***** Dataset excerpt

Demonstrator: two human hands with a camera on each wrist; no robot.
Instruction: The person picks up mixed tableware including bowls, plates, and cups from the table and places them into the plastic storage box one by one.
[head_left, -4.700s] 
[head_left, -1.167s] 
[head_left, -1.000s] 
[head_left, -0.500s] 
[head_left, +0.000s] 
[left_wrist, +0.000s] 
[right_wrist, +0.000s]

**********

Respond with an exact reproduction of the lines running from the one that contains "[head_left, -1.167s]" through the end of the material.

Answer to this task:
[head_left, -1.167s] 
[head_left, -1.000s] 
[head_left, -0.500s] 
[head_left, +0.000s] 
[left_wrist, +0.000s] 
[right_wrist, +0.000s]

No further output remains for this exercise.